Clarity needed on Health and Safety Reform Bill grey areas, says NZRA

The New Zealand Recreation Association (NZRA) is calling on the Government to clarify the implications of the Health and Safety Reform Bill passed in Parliament today, to ensure New Zealanders aren’t stripped of the recreation opportunities enjoyed by past generations.

The Bill aims to make workplaces more accountable for the health and safety of workers and other people who are visiting workplaces.

NZRA Chief Executive Andrew Leslie said the risk was that without immediate and clear communication from Government, recreation providers may misinterpret the requirements of the Bill and stop offering key community programmes and infrastructure out of fear of perceived risks.

“There’s clearly a lot of confusion about this Bill. We’ve seen questions raised from across our membership and there have been some speculative media articles about the potential for people to stop providing recreation opportunities or outdoor experiences because they fear increased penalties if they get it wrong.”

Recent media coverage suggesting some schools would remove their playgrounds for fear of increased liability if students were injured was a prime example, Mr Leslie said.

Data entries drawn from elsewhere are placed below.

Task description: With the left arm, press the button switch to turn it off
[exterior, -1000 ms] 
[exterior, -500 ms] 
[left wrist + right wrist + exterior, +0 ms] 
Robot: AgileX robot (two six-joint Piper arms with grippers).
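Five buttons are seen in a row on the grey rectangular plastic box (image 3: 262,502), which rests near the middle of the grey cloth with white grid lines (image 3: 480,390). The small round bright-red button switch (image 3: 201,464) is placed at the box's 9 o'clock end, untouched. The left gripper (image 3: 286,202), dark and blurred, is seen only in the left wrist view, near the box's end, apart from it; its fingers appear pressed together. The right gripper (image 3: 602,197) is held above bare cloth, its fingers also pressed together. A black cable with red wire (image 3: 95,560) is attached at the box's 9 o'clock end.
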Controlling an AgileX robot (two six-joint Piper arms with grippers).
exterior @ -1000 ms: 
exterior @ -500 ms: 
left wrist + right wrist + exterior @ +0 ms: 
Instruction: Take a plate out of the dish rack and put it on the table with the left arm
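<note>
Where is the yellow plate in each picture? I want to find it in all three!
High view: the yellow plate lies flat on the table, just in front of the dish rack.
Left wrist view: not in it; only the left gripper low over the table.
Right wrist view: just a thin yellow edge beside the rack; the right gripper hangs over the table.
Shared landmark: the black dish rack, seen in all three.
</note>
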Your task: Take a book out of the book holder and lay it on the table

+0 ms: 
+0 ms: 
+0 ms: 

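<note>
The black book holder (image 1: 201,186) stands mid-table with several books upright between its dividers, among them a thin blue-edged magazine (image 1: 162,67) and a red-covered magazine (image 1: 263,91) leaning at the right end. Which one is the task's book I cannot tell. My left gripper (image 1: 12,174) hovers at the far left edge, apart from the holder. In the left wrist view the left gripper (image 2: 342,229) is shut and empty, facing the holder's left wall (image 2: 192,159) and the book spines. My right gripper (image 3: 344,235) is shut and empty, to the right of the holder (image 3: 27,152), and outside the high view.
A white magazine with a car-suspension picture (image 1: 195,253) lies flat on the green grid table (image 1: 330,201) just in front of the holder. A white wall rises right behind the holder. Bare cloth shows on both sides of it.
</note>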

Schools are one of the many recreation settings where work also takes place, and the Bill, like its predecessor, places an obligation on those with responsibility for ‘workplaces’ to ensure, so far as is reasonably practicable, they are safe.

“Our understanding is that, while the penalties and responsibilities for failing to provide a safe workplace will differ under this Bill, changes in the day to day requirements for recreation providers will be less dramatic. It’s important the Government clearly communicates this. There’s certainly no need for schools to remove playgrounds or for recreation centres to stop providing the great programmes they provide for communities.

“We need a bit of common sense from all parties. Workplace Relations Minister Michael Woodhouse needs to clearly state that under the new reform bill, it will still be ok for kids to climb trees in school and play the same sports at lunchtime that they have been playing for decades.

“Recreation creates great New Zealanders. It offers a swathe of benefits, educationally, for mental and physical health, tourism and better connected communities. It would be an absolute travesty if organisations that enable recreation for Kiwis shy away from provision because of misplaced fears about what this Bill means for them.”